The problem — Among the entries below, find the lines with the word "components" and copy them.

Stored items from a collection

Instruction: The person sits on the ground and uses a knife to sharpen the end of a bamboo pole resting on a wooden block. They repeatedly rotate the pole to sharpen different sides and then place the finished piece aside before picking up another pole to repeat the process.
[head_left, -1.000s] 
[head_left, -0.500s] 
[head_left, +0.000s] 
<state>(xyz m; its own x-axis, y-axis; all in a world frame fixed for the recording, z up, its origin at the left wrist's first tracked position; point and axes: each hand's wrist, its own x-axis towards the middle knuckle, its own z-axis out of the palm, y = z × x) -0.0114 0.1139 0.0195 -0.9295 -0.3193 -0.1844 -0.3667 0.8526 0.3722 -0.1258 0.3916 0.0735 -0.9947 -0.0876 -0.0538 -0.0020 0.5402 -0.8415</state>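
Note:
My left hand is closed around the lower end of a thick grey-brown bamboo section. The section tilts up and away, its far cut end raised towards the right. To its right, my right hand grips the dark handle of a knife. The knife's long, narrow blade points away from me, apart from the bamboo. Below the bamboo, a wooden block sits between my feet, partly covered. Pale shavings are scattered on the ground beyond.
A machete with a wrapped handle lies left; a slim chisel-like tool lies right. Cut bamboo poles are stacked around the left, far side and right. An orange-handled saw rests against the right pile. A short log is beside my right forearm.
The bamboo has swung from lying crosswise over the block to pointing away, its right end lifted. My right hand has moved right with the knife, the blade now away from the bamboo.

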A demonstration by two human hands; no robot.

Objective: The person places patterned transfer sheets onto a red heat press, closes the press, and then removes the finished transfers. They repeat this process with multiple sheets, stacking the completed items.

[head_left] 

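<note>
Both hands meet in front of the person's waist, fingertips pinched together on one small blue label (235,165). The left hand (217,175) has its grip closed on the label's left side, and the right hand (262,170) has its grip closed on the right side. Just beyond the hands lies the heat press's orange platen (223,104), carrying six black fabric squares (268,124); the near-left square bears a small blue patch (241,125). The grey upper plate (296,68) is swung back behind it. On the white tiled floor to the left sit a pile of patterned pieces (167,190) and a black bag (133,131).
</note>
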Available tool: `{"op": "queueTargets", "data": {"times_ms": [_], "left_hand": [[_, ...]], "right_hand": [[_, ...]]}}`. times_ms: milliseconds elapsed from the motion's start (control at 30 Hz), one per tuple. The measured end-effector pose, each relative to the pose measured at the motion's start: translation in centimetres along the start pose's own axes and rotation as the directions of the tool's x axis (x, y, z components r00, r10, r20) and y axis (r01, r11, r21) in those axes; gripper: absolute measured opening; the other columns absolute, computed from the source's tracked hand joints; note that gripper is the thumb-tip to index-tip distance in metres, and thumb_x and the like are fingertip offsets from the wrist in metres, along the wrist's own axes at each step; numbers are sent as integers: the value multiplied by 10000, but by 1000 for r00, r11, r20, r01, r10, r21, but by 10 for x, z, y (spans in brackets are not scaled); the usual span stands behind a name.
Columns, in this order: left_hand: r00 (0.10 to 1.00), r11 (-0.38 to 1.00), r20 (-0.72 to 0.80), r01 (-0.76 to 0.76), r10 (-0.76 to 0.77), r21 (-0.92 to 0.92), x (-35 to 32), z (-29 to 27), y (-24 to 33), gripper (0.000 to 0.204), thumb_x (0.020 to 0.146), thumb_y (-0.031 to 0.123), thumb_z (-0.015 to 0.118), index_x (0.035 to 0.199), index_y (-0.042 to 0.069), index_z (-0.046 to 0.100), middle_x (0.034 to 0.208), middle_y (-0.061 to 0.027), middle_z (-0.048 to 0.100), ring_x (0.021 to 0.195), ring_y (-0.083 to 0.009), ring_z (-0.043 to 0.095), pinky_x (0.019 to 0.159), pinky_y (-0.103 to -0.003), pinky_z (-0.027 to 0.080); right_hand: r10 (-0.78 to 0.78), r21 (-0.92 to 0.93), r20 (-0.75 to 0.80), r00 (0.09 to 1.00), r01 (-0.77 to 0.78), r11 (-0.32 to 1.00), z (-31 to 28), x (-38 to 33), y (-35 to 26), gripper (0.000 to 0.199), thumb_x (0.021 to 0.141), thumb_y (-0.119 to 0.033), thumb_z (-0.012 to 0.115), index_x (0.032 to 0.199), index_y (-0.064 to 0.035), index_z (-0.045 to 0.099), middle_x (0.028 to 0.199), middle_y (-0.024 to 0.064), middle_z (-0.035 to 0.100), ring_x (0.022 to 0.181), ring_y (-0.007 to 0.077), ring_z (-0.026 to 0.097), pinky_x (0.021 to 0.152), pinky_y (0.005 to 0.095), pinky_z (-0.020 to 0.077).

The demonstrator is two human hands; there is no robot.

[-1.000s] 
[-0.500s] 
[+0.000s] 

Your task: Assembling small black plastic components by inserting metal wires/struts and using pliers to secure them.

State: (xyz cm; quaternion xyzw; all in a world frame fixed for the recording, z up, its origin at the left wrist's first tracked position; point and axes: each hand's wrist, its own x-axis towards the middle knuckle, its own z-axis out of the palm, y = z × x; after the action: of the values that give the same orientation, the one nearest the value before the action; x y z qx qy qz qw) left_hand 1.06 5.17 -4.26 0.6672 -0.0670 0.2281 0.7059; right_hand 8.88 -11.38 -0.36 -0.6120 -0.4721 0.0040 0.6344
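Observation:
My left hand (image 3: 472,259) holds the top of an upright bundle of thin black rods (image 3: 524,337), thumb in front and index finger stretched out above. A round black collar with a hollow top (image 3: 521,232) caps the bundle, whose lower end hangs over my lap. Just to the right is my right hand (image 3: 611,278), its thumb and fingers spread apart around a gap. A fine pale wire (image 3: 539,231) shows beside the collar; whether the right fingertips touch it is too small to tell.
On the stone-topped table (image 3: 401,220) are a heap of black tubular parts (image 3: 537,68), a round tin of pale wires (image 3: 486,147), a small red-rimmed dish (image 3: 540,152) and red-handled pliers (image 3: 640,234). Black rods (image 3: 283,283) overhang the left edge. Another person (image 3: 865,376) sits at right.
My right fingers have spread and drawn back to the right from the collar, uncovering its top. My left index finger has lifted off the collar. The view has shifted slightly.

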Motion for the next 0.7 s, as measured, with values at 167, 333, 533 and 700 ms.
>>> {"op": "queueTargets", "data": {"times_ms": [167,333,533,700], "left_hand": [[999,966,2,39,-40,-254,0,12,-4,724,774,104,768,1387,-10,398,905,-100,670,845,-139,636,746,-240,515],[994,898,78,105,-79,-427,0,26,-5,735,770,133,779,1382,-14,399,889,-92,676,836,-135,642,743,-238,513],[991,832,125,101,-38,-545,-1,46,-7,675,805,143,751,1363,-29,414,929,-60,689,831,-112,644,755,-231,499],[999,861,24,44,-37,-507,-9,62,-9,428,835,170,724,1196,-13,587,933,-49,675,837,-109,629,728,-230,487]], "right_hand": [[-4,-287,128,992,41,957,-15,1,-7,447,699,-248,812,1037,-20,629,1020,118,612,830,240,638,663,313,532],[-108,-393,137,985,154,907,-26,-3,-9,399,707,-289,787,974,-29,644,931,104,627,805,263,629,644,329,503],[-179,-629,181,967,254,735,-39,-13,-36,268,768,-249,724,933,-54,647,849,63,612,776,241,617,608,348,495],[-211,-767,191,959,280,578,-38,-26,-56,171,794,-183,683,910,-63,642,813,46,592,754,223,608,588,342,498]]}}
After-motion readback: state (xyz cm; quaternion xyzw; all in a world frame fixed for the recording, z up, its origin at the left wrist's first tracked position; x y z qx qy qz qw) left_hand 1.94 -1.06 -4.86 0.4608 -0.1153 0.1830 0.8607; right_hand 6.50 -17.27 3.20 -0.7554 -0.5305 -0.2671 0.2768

Reply —
Available tool: `{"op": "queueTargets", "data": {"times_ms": [_], "left_hand": [[_, ...]], "right_hand": [[_, ...]]}}`. times_ms: milliseconds elapsed from the motion's start (control at 30 Hz), one per tuple. The measured end-effector pose, each relative to the pose measured at the motion's start: translation in centimetres along the start pose's own axes and rotation as the directions of the tool's x axis (x, y, z components r00, r10, r20) and y axis (r01, r11, r21) in those axes; gripper: absolute measured opening; the other columns absolute, computed from the source's tracked hand joints; note that gripper is the thumb-tip to index-tip distance in metres, and thumb_x and the like are fingertip offsets from the wrist in metres, along the wrist's own axes at each step; numbers are sent as integers: the value multiplied by 10000, but by 1000 for r00, r11, r20, r01, r10, r21, but by 10 for x, z, y (spans in brackets are not scaled); the usual span stands behind a name.
Your task: Assembling small black plastic components by inserting metal wires/struts and using pliers to secure them.

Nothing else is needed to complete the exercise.